■ **TASK ITEM**: Please write out, exactly, every line of the listing from its first line through the one that includes "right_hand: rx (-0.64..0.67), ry".

==============================

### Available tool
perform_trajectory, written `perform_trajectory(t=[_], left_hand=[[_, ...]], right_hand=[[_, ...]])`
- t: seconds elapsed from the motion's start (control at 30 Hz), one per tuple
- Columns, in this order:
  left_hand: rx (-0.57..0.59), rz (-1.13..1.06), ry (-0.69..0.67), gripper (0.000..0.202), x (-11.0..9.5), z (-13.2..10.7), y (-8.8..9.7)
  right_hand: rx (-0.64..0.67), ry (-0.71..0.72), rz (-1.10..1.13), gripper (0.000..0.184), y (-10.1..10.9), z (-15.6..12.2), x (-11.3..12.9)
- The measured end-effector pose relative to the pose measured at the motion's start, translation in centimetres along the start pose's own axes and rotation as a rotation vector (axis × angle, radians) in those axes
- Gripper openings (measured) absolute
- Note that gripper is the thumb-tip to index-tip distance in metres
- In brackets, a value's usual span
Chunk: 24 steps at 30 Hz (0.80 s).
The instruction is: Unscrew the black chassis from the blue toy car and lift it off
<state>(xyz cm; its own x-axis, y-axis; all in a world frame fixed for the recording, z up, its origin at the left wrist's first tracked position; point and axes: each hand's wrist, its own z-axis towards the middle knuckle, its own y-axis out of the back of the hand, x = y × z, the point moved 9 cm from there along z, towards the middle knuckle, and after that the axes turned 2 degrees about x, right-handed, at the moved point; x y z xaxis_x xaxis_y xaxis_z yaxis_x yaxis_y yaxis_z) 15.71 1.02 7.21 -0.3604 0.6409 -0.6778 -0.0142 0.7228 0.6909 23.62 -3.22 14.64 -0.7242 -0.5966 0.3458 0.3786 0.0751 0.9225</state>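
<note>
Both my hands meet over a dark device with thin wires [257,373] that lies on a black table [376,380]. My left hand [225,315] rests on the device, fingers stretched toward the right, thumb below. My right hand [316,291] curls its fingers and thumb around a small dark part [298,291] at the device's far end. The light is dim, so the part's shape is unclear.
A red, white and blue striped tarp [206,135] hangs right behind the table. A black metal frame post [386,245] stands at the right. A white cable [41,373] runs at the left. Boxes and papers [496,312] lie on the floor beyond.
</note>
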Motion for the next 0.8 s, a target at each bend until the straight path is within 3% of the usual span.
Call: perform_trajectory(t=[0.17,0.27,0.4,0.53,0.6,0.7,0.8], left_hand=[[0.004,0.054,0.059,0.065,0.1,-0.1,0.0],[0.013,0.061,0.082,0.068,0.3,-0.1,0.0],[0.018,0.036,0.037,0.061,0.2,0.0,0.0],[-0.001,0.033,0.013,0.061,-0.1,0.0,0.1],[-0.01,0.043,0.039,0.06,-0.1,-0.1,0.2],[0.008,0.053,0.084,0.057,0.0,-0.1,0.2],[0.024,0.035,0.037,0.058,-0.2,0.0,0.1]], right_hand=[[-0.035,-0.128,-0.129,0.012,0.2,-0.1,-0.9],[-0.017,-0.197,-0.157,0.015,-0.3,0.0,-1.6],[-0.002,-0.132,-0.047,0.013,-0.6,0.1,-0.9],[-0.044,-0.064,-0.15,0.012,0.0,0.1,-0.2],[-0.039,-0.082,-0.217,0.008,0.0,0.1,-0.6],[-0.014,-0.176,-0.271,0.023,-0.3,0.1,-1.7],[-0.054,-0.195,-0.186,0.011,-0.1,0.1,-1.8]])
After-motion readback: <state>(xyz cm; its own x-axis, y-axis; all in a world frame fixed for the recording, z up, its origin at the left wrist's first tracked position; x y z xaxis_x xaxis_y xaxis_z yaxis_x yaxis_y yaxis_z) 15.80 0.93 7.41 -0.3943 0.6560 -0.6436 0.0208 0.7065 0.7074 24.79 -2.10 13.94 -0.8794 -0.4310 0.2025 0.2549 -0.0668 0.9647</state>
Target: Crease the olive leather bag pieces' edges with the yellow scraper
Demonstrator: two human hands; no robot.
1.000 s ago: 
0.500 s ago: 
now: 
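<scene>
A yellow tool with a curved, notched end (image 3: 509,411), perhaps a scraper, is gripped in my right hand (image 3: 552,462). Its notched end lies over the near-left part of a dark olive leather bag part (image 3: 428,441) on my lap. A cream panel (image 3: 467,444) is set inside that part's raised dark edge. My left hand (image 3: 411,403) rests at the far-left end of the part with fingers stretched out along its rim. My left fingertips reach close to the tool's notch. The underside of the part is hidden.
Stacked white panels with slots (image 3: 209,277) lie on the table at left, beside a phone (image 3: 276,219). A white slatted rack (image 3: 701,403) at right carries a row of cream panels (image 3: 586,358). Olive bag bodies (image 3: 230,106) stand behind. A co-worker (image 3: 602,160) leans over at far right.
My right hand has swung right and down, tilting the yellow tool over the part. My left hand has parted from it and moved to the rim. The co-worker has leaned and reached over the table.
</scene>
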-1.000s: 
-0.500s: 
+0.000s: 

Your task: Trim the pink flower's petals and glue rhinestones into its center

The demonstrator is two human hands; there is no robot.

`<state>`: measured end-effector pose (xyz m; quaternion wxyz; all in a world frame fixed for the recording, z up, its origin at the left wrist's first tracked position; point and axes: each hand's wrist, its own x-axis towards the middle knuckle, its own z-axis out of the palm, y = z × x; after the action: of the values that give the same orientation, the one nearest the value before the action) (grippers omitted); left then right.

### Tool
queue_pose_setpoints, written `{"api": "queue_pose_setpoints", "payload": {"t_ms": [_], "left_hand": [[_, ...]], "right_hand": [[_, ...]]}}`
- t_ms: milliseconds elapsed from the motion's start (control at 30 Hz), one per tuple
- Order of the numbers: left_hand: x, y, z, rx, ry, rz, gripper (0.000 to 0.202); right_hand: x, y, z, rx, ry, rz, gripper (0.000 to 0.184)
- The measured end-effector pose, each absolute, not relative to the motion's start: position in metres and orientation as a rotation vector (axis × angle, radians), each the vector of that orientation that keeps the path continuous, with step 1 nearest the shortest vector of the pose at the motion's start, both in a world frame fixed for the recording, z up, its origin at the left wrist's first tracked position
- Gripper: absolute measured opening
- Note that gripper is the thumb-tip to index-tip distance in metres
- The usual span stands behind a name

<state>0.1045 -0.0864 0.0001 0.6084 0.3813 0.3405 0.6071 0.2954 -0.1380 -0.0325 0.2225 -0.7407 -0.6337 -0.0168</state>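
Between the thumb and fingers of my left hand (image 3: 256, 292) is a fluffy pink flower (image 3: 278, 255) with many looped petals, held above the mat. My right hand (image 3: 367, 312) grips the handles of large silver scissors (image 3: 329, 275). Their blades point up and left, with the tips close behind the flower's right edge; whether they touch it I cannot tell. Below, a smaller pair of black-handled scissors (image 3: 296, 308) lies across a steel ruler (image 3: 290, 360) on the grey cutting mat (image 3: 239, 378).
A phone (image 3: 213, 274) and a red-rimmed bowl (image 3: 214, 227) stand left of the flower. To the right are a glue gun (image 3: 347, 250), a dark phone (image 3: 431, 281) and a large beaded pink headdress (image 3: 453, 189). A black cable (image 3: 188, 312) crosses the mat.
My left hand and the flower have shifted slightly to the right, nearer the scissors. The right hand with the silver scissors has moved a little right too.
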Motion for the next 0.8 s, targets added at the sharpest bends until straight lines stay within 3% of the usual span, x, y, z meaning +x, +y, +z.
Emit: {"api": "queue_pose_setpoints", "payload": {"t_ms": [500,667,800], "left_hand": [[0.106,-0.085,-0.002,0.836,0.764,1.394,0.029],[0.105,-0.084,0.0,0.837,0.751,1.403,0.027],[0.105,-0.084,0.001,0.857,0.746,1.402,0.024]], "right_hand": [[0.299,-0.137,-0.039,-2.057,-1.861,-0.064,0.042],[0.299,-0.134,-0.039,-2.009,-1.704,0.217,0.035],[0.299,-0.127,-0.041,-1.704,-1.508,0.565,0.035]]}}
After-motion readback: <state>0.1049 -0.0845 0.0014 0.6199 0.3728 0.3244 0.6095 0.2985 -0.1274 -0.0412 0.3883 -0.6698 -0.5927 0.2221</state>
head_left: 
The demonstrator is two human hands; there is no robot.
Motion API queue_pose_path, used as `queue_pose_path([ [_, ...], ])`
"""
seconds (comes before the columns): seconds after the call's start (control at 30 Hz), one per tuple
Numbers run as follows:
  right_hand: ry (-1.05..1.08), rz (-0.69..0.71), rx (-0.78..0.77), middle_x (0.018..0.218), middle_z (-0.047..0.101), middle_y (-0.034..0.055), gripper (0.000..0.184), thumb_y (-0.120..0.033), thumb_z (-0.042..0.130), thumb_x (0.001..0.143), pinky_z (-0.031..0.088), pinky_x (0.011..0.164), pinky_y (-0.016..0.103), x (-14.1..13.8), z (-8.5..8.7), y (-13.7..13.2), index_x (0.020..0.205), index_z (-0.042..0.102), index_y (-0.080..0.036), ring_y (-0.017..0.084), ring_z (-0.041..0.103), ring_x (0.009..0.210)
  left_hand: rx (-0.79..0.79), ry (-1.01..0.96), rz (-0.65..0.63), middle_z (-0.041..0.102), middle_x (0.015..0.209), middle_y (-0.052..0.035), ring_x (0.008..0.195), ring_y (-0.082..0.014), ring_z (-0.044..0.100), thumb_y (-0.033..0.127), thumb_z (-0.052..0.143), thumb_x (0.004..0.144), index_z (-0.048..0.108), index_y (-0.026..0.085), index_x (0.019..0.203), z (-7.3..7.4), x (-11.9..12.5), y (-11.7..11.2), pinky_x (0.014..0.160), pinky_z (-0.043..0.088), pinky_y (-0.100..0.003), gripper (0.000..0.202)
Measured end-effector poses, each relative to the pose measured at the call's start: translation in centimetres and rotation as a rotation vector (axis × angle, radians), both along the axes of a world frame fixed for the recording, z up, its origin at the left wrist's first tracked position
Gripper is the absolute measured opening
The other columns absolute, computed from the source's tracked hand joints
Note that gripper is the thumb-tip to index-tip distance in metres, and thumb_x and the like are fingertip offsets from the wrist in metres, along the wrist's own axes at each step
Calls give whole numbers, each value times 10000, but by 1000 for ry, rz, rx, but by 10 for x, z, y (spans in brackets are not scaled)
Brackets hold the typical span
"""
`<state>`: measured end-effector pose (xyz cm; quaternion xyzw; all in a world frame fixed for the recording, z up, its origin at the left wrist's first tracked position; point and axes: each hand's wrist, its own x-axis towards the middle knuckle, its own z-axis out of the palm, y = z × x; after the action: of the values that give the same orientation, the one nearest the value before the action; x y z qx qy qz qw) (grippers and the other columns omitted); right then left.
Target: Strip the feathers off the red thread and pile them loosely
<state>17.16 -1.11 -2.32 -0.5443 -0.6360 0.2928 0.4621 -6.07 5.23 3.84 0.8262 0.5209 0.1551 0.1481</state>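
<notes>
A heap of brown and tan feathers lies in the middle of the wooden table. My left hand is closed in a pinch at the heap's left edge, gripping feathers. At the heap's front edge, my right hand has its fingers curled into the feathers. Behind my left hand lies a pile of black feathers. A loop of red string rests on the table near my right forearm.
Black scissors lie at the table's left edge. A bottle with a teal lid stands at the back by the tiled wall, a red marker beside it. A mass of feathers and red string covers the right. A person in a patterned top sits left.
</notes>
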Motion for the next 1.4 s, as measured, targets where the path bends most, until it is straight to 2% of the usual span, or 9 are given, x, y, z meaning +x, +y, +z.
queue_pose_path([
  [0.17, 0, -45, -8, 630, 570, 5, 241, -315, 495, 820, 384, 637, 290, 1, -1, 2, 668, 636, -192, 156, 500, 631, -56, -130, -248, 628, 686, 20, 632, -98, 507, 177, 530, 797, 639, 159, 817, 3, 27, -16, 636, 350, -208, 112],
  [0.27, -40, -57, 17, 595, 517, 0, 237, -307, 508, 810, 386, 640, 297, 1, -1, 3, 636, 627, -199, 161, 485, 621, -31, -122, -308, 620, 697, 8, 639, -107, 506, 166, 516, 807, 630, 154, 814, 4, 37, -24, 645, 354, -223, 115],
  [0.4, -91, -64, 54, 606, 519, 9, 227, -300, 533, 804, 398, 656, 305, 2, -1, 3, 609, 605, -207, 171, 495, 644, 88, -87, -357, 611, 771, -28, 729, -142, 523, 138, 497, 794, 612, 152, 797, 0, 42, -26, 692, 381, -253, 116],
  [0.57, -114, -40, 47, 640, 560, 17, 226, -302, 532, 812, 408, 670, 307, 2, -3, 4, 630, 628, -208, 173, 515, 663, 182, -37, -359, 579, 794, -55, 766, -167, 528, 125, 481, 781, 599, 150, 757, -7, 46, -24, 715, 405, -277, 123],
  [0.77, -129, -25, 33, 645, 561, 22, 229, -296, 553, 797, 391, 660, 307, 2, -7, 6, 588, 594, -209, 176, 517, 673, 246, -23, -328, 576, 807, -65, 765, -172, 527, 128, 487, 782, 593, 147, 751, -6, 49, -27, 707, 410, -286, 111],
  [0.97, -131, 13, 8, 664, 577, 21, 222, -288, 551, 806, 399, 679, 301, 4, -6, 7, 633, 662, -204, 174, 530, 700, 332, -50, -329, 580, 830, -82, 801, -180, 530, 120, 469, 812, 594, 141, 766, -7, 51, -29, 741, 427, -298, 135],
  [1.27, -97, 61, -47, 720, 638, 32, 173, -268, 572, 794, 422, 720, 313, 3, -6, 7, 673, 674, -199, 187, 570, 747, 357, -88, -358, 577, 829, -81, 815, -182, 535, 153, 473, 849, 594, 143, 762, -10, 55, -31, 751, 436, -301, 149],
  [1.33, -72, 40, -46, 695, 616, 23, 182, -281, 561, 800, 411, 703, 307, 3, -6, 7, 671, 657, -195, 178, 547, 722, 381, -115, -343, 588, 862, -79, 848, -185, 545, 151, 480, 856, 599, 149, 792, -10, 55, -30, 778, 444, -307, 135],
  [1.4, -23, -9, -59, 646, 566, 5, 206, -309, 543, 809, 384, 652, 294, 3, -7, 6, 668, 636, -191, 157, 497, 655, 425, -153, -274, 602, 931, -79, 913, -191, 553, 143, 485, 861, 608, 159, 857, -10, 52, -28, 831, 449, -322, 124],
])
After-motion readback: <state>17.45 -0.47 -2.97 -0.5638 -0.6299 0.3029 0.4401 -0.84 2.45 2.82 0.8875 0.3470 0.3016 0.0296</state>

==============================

■ **ANSWER TO THIS PROBLEM**:
### Available tool
perform_trajectory, written `perform_trajectory(t=[_], left_hand=[[_, ...]], right_hand=[[_, ...]])`
- t: seconds elapsed from the motion's start (control at 30 Hz), one per tuple
- Columns, in this order:
  left_hand: rx (-0.57..0.59), rz (-1.13..1.06), ry (-0.69..0.67), gripper (0.000..0.202), x (-11.0..9.5), z (-13.2..10.7), y (-8.8..9.7)
  right_hand: rx (-0.64..0.67), ry (-0.71..0.72), rz (-1.10..1.13), gripper (0.000..0.184), y (-10.1..10.9), z (-15.6..12.2), x (-11.3..12.9)

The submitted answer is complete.